Are Textbooks Correct?

Textbooks particularly have a curious quality of the sacrosanct.  My colleague Prof. Green was giving a ward round to postgraduates when he was critically questioned by a resident.  The resident was well aware of this professor’s name when he blurted “but in Professor Green’s textbook it says something else, and therefore you are wrong!”

 Jargoneering is one form of misdirection.  The correct English term is jargonizing, but jargoneering has a better feel for me, as it relates phonologically to engineering which implies that it is a deliberate construct rather than a style or inadvertent habit.
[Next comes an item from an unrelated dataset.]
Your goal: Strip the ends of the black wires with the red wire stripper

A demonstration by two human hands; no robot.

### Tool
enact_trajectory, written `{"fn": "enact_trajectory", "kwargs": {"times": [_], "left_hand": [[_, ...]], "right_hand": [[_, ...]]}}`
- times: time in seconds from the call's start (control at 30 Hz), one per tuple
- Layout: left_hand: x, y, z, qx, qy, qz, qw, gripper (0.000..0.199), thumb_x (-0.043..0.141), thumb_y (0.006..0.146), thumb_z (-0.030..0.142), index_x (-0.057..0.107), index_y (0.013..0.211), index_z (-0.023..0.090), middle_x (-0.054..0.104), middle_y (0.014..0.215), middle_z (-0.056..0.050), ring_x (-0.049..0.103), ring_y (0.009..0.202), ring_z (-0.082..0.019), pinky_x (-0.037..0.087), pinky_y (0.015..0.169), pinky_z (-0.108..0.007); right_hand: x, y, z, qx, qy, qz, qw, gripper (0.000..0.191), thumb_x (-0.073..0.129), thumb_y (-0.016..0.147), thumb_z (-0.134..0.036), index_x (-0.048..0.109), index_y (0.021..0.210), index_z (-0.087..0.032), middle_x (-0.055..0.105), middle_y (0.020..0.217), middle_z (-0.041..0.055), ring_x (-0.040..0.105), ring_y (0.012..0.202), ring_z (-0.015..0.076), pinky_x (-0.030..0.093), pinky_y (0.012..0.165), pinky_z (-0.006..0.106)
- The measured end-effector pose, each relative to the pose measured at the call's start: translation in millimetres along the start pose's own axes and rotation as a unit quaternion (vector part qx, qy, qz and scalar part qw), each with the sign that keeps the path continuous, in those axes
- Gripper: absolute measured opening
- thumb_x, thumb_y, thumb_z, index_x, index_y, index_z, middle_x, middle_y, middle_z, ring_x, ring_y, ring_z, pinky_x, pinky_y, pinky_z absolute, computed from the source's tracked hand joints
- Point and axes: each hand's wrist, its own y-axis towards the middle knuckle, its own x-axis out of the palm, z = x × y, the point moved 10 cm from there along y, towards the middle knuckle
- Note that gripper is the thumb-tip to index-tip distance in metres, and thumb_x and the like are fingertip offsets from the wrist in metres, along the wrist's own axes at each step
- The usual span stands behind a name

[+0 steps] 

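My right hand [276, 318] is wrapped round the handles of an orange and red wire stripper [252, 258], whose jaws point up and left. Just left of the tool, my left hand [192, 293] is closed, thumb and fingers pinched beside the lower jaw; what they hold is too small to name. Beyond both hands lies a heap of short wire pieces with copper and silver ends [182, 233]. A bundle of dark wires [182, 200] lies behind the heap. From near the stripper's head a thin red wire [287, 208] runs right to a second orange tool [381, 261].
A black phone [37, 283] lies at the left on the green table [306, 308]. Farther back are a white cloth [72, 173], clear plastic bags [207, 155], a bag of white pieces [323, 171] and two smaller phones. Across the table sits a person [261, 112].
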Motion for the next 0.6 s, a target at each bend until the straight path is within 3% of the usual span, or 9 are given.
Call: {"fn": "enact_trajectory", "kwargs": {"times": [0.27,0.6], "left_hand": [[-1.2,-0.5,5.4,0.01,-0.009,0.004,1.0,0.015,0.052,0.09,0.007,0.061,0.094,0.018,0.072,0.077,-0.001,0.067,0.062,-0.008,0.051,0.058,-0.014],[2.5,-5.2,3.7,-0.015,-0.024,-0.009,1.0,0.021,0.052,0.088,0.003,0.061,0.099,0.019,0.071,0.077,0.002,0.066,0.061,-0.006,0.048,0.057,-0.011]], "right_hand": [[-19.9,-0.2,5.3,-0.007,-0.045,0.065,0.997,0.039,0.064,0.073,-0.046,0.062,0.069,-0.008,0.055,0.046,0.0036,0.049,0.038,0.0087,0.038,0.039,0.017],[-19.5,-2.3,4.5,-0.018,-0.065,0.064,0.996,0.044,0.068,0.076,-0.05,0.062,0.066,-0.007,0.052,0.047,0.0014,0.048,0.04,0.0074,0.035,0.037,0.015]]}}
It seems to penetrate almost every aspect of the para-medical literature.

What possible usefulness does a photograph of an MR scanner have in a book about podiatric surgery?  Likely it has been inserted to give the author credibility by implying “This author is sufficiently qualified, experienced, and entrenched in the medical profession to know all about MR scanners, and to prove it here is a picture”.

I have often wondered whether the authors of textbooks have actually encountered the conditions they talk about and performed the surgery which they describe. The following is an illustration from a textbook of orthopaedic surgery.  I think it prudent to not give credits.

 hallux-hammer-preop-corrected2

This illustration purports to explain the mechanics of a “hammered” great toe.  It is nonsensical of course, because if over action of the extensor tendon was the culprit, the result would be as in my illustration below. 

 hallux-hyperextension

 

 

Matters get worse when the text describes lengthening of this tendon in order to “correct” the deformity.  Since one of the prime functions of the extensor tendon is to straighten the interphalangeal joint, lengthening the tendon (and so rendering it less active) will worsen the deformity, with the risk of a toe which (dangerously) catches on the floor or carpets.

 hallux-post-op-corrected2

 

 

Has the author done the surgery which he advocates? If so, how is it that he does not recognize that his surgery has failed? 

 

The next picture is an incision recommended by the same author. 

dorsal-incision-true2

Linear scars tend to contract if placed axially over a joint, and can inhibit future movement.  This scar will abrade against the shoe, particularly if the clawing of the toe increases.  It does not take much experience of operating on  toes to recognize that transverse incisions heal better, scar better, and better meet the foundation principles of incisions. At worst a curvilinea or zig-zag would be a better compromise. Note how the incision divides the gernerative matrix of the great toe which will cause a permanent deformity of nail growth.

Like many attributions to authority it is widely believed that text books are “correct”. I often hear the comment “Medical books must be correct! It is so important that medical information is exactly right. The authorities must keep a check on things like this. Someone must be ensuring that this information is appropriate.”

Much of human belief rests with illusionary, intangible “authorities” and the etherial “someone-who-must”. It is this misplaced belief in the “higher powers” of administrations and administrators which allows damaging perpetuations of faulty practice, whether economic, societal or in healthcare.